L’omniprésence de l’image et la manière dont elle surgit, par strates, sont retranscrites, comme dans l’œuvre Réseau Perdu (2017), alors que Tisser les nuages (2021) met en évidence la coexistence de valeurs antithétiques. Ailleurs, les conséquences de l’Anthropocène sont évoquées, notamment dans le polyptyque À Reculons (2020). Partout s’illustre une identité hybride, impossible à figer. À l’instar du caractère ouvert de ses compositions, Nina Tomàs repousse sans cesse les limites spatiales du médium pictural. Le châssis, habituellement caché au regard, est employé comme support. Ses polyptyques investissent l’espace tridimensionnel par leur agencement pensé en relation aux espaces qui les accueillent (Sens uniques, 2016). Des motifs picturaux se voient prolongés au-delà de la surface de la toile par d’autres médiums tels que le dessin (Hors contexte 1, 2, 2017), la sculpture (Femmes de Hampi, 2019 et Le miroir de l’écart,2020) ou encore l’image en mouvement. Dans chacune de ses œuvres, plusieurs traitements picturaux sont employés, oscillant entre spontanéité et gestuelle plus maîtrisée. Aplats de couleur alternent ainsi avec des détails esquissés ou figuratifs, d’autres résultant de la répétition de motifs abstraits, mais aussi avec des tissus d’origines diverses qui recouvrent partiellement le châssis. Ses compositions laissent également place à des respirations, des zones vierges où la toile se révèle, brute – telles les pages blanches d’un récit qui se veut à jamais inachevé. Le processus de Nina Tomàs, depuis l’attention portée à des fragments du monde jusqu’à la manière de les retranscrire sur la toile et au-delà, reflète une posture singulière qui privilégie la lenteur, une approche méditative de la création. Ses œuvres proposent un «voyage » pour le regard, selon ses termes, ou une invitation à s’immerger, lentement, dans la profusion des détails proposés, leur ramification et leur démultiplication, et dans les effets produits par la juxtaposition des techniques, des médiums et des textures.

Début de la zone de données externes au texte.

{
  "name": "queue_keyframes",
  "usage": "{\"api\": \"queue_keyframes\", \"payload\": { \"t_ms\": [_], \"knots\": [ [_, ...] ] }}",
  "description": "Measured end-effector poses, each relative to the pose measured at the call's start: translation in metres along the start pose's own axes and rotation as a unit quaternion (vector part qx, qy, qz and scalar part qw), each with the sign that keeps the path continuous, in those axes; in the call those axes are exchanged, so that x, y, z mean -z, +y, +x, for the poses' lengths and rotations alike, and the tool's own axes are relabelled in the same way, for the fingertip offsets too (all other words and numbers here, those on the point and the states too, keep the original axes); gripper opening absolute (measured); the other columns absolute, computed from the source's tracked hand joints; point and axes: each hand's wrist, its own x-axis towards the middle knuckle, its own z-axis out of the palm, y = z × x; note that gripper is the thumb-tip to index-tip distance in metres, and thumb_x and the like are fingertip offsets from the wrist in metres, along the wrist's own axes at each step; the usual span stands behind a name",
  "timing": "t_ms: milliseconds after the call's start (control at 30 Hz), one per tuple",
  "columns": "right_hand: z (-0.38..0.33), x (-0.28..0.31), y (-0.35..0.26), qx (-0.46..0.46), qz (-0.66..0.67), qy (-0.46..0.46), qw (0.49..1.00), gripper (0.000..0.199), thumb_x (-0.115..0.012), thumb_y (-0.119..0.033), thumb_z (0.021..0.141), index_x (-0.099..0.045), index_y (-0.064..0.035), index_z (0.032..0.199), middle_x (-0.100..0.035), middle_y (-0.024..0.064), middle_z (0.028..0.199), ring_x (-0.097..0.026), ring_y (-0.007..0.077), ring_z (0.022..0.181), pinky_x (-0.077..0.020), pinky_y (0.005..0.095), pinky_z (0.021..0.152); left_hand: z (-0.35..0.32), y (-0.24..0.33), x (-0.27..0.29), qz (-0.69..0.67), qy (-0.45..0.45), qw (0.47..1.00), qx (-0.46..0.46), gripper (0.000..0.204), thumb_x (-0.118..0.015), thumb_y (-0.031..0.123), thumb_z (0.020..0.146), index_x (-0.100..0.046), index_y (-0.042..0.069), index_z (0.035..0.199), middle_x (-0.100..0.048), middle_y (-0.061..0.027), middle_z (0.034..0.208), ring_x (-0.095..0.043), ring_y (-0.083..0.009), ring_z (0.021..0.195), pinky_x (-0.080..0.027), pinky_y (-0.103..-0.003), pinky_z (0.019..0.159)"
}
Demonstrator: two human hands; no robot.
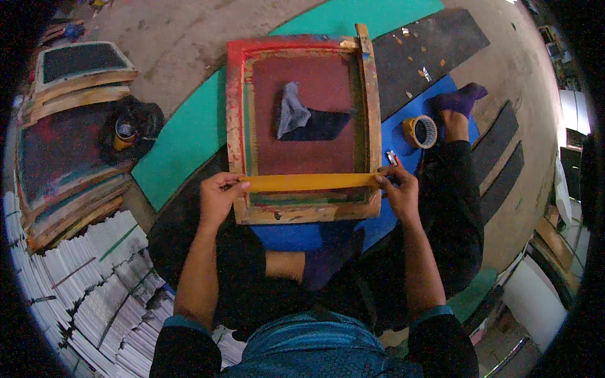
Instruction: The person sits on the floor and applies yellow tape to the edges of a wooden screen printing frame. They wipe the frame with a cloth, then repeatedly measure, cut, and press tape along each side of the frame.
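A strip of yellow-brown adhesive tape (309, 183) stretches level between my two hands, across the near part of a wooden screen-printing frame (234, 120). My left hand (217, 196) pinches the tape's left end at the frame's left side. At the right side my right hand (400, 192) pinches the other end between thumb and fingers. Whether the strip touches the mesh along its length I cannot tell. The reddish-brown mesh (271, 154) bears a crumpled grey cloth (292, 113) beside a dark patch (328, 125).
A roll of tape (420, 132) stands on the blue mat (394, 135) by my right foot, near a small red-and-white cutter (394, 158). More wooden frames (85, 97) are stacked at left, with a black plastic bag (146, 123) on them. Bundled white paper stacks (94, 277) fill the lower left.
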Motion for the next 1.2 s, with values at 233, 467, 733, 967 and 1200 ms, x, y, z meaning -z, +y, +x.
{"api": "queue_keyframes", "payload": {
  "t_ms": [233,467,733,967,1200],
  "knots": [
    [0.004,-0.006,-0.019,-0.07,0.089,-0.012,0.994,0.014,-0.072,-0.009,0.091,-0.068,0.0019,0.099,-0.069,0.0055,0.082,-0.064,0.0108,0.07,-0.052,0.024,0.063,0.009,-0.003,0.003,0.018,-0.001,1.0,0.001,0.018,-0.08,0.006,0.084,-0.072,-0.005,0.095,-0.073,-0.0065,0.084,-0.066,-0.0096,0.072,-0.053,-0.025,0.066],
    [0.006,-0.007,-0.02,-0.081,0.071,-0.023,0.994,0.015,-0.073,-0.009,0.09,-0.069,0.0031,0.097,-0.069,0.0062,0.08,-0.061,0.0107,0.066,-0.0503,0.0247,0.06,0.011,-0.005,0.003,-0.002,-0.013,1.0,-0.011,0.011,-0.078,0.005,0.085,-0.071,-0.003,0.089,-0.07,-0.0032,0.08,-0.062,-0.0086,0.068,-0.051,-0.023,0.064],
    [0.005,-0.007,-0.01,-0.076,0.042,-0.034,0.996,0.013,-0.072,-0.007,0.091,-0.068,0.0037,0.097,-0.069,0.007,0.08,-0.063,0.0119,0.065,-0.0507,0.0261,0.058,0.007,0.011,0.003,0.011,-0.017,1.0,0.002,0.01,-0.077,0.006,0.087,-0.07,-0.002,0.086,-0.069,-0.0034,0.076,-0.061,-0.0078,0.065,-0.05,-0.023,0.062],
    [-0.006,-0.012,0.007,-0.076,0.003,-0.044,0.996,0.014,-0.071,-0.005,0.091,-0.066,0.0044,0.1,-0.07,0.0092,0.08,-0.067,0.0135,0.068,-0.052,0.0272,0.059,0.003,0.001,0.002,-0.023,-0.053,0.997,0.057,0.015,-0.078,0.008,0.086,-0.07,-0.003,0.093,-0.069,-0.0032,0.075,-0.062,-0.0074,0.065,-0.051,-0.024,0.061],
    [-0.01,-0.016,-0.012,-0.09,-0.044,-0.035,0.994,0.015,-0.07,-0.002,0.09,-0.066,0.0017,0.105,-0.069,0.0081,0.077,-0.066,0.0128,0.068,-0.0525,0.028,0.062,-0.002,-0.01,-0.001,0.023,-0.051,0.998,0.037,0.016,-0.079,0.008,0.084,-0.07,-0.003,0.093,-0.07,-0.0039,0.077,-0.062,-0.0084,0.067,-0.051,-0.025,0.061]
  ]
}}
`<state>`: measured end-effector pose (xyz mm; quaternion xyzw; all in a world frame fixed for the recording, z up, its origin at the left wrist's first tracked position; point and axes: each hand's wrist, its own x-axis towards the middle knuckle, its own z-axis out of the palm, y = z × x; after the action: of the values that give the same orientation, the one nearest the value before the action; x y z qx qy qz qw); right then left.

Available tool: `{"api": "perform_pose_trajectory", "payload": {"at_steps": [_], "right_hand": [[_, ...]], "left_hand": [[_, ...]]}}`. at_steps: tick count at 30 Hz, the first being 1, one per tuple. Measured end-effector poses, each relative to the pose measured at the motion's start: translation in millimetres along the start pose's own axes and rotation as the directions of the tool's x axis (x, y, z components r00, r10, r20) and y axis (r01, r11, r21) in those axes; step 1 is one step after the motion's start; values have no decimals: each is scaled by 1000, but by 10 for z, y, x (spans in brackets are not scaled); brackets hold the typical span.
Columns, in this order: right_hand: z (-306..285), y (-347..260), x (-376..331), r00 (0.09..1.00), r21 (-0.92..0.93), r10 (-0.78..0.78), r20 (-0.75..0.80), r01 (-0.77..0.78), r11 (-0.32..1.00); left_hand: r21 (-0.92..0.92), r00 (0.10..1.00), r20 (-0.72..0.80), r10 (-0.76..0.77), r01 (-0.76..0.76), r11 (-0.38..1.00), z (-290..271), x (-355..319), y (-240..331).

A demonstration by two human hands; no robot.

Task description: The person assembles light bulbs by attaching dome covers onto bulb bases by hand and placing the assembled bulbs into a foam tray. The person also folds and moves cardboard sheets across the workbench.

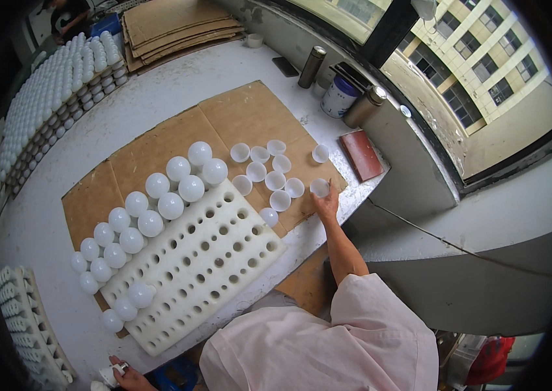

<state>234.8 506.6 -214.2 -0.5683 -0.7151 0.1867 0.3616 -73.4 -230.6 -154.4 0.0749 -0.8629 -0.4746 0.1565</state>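
Note:
A white foam tray full of round holes lies across the near edge of the table. White light bulbs stand in rows along its far side, with a few more bulbs at its near left corner. Loose white bulb covers, dome-shaped and hollow, are spread over a cardboard sheet. At the sheet's right end, my right hand has its fingers closed on one bulb cover. Down at the lower left, my left hand grips a small white part, whose exact kind is unclear.
Stacked trays of bulbs fill the far left, beside piled cardboard. Thermos flasks, a blue-and-white tub, a phone and a red-brown block line the window side. Another white tray stands lower left. A person is at the back.

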Motion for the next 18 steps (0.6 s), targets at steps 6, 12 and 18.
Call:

Pour Freigeister, Nina Tomàs propose une sélection d’œuvres récentes mises en relation au Mudam de manière inédite. Elle comprend notamment un polyptyque d’envergure composé de neuf panneaux, Chantier organique (2021), conçu spécifiquement pour l’exposition. Plusieurs motifs y cohabitent, incluant entre autres des représentations artificialisées du vivant, des drapés, les contours d’un palais ou ceux d’une architecture urbaine. Thémis (2021), une peinture employant le châssis comme support, est présentée à ses côtés. Le buste antique qui y figure, référence à l’allégorie de la Justice aperçue dans la scénographie d’une vitrine luxueuse, est ici placé sur une barque à la dérive. L’attribut des yeux bandés qui lui est associé semble révéler, dans ce contexte, une volonté affirmée de rester aveugle à la situation. À cet ensemble répond Le jeu des perles de verres (2021), un volume en bois qui s’apparente à un polyptyque replié sur lui-même. Enfin, Porifera (2021), une toile libérée de son châssis relie le sol et le mur de l’espace d’exposition, tel un organisme vivant prenant possession des lieux. D’un format à l’autre, l’iconographie et les textures se répondent et se complètent. Étrangers à leurs contextes d’origine, ces fragments ici associés reflètent de manière poétique les dissonances de l’époque contemporaine.